Ser professor de línguas clássicas
Celebrei o mês passado as minhas «bodas de pérola» (30 anos) com a profissão de professor de línguas clássicas. Pois comecei no ano lectivo de 1988-1989 a minha carreira de professor, na Escola Secundária da Cidade Universitária (Lisboa) a ensinar latim ao 12.º ano.
No ano seguinte (1989-1990), abriu um concurso para assistente estagiário na Faculdade de Letras de Lisboa – e concorri. Acabou aí o meu percurso como professor do secundário, mas devo dizer que foi das melhores experiências da minha vida: tive a sorte de ter alunas e alunos que gostaram logo de mim e eu deles. Acho que consegui vencer a resistência que eles tinham em relação ao latim e consegui passar a mensagem de que aprender as línguas clássicas, ainda que se trate de uma aprendizagem exigente, vale a pena.

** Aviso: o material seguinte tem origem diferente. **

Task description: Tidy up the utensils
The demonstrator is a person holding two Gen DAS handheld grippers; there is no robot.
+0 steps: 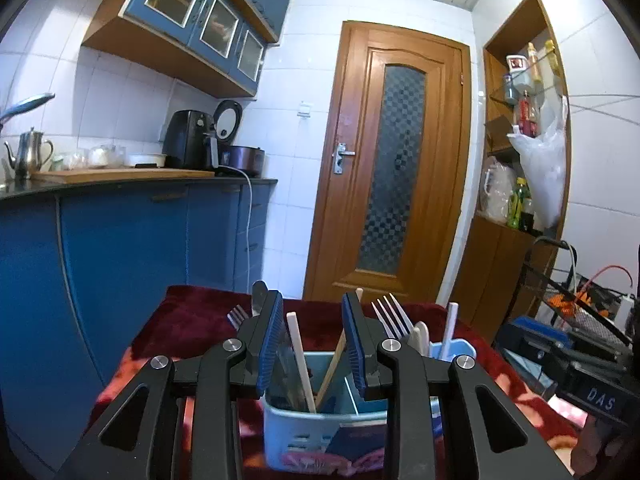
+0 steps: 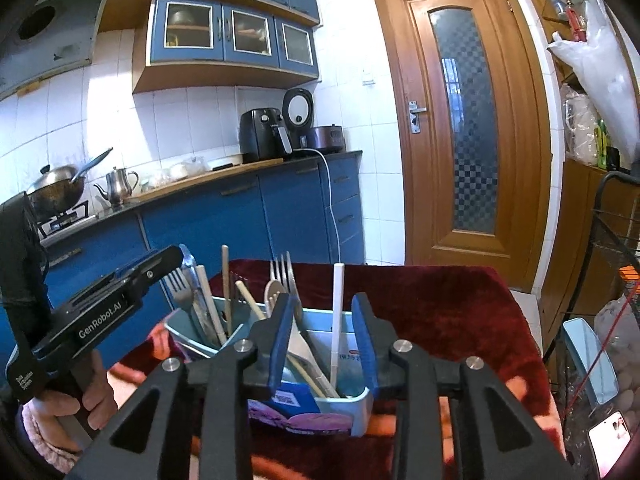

Nada substitui a satisfação e o prazer intelectuais de conseguirmos ler Homero, Platão, Vergílio ou Tácito nas línguas em que eles escreveram. E tanto o latim como o grego têm uma vantagem que poucas línguas terão, que é o facto de nos darem a ler, numa linguagem ao mesmo tempo muito acessível e superlativamente bela, os textos mais maravilhosos alguma vez escritos: os quatro Evangelhos. Ler os Evangelhos em grego ou na encantadora tradução de Jerónimo é algo que nos põe bem com a vida. É como respirar fundo.
Nestes trinta anos têm passado pelas minhas aulas todo o tipo de pessoa: desde pessoas muito dotadas para as línguas clássicas (e mesmo algumas sobredotadas, como a Catarina Belo, filha do poeta Ruy Belo, a quem dei 20 a Grego no ano em que ela foi minha aluna, tendo ela conseguido duas vezes a classificação de 20 em testes de grego com texto desconhecido sem dicionário) a pessoas menos dotadas.
Já em aconteceu ter turmas cheias de génios; já me aconteceu ter turmas em que não havia uma única pessoa capaz de dar «uma para a caixa»; já me aconteceu, mais de uma vez, a situação mais difícil de todas, que é ter um «génio» no meio de estudantes menos dotados, o que obriga sempre a uma certa ginástica da parte do professor.
Mas o importante para mim é isto: esteja quem estiver na sala, é sempre um prazer enorme para mim dar uma aula de grego (ou de latim), porque além do meu próprio amor por estas línguas sei que estou a dar a quem está na aula algo de verdadeiramente útil.
É interessante dar aulas de literatura, sem dúvida, e de cultura ou de história; mas nada me dá tanto prazer como explicar pela milionésima vez as consecutivas de ὥστε ou o funcionamento da partícula ἄν. Nunca me canso, nunca me farto: saio sempre de uma aula de grego a sorrir interiormente, a dar graças por ter uma profissão tão fantástica que me assenta como uma luva. Que privilégio.